What is expected | Check each line of the listing for the word "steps" and give only the number of lines that have it.
┌─ Record extracts
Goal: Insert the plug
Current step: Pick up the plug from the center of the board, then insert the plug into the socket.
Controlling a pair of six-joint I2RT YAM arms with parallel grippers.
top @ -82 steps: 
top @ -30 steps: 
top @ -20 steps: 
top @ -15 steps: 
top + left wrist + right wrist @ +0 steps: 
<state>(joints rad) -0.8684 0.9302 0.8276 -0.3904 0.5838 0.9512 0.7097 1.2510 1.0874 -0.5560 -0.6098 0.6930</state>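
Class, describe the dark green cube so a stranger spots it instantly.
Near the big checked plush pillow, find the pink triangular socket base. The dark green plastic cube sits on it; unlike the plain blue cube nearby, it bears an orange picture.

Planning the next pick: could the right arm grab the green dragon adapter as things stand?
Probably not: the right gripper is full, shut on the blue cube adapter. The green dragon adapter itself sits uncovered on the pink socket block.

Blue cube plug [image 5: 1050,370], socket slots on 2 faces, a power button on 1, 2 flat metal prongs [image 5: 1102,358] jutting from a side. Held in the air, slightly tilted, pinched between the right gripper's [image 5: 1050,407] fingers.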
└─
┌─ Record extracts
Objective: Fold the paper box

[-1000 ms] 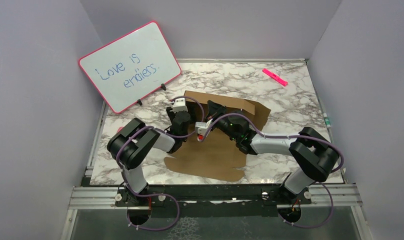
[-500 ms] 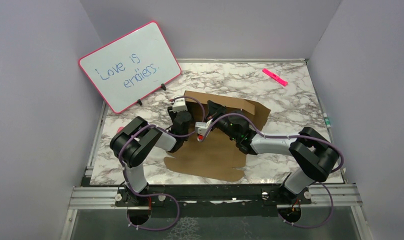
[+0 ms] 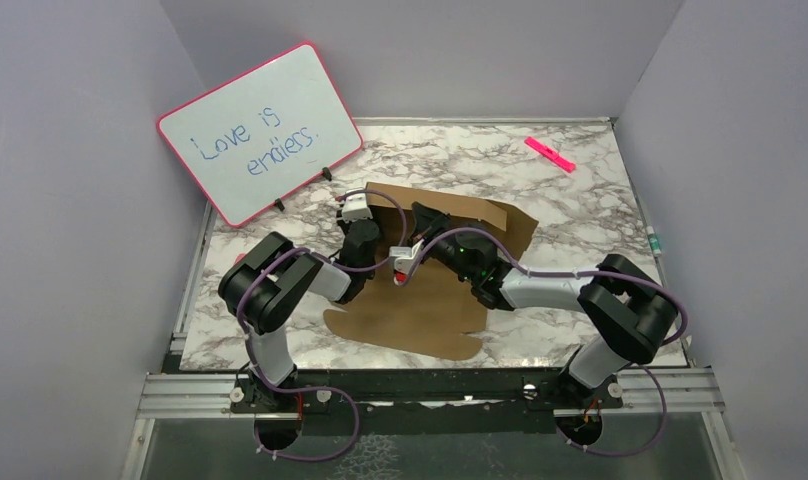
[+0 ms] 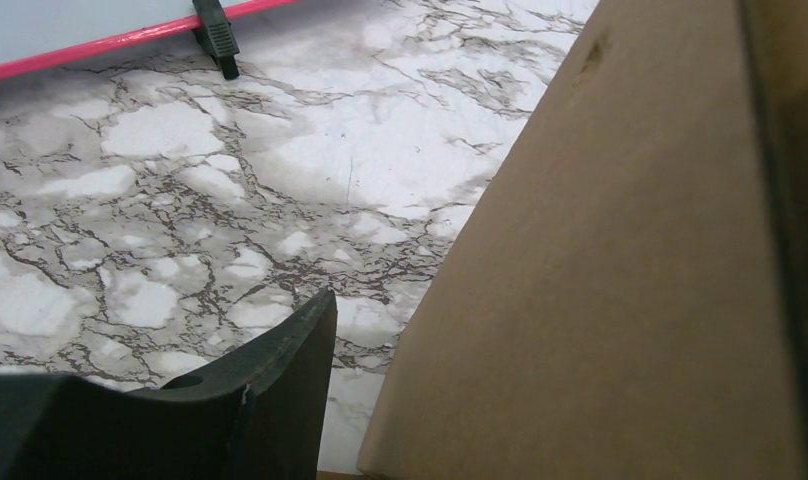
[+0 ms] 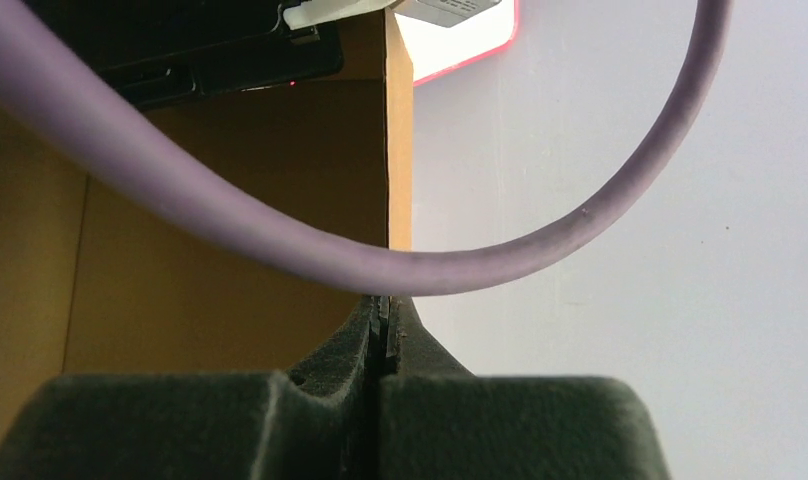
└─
Response area | 5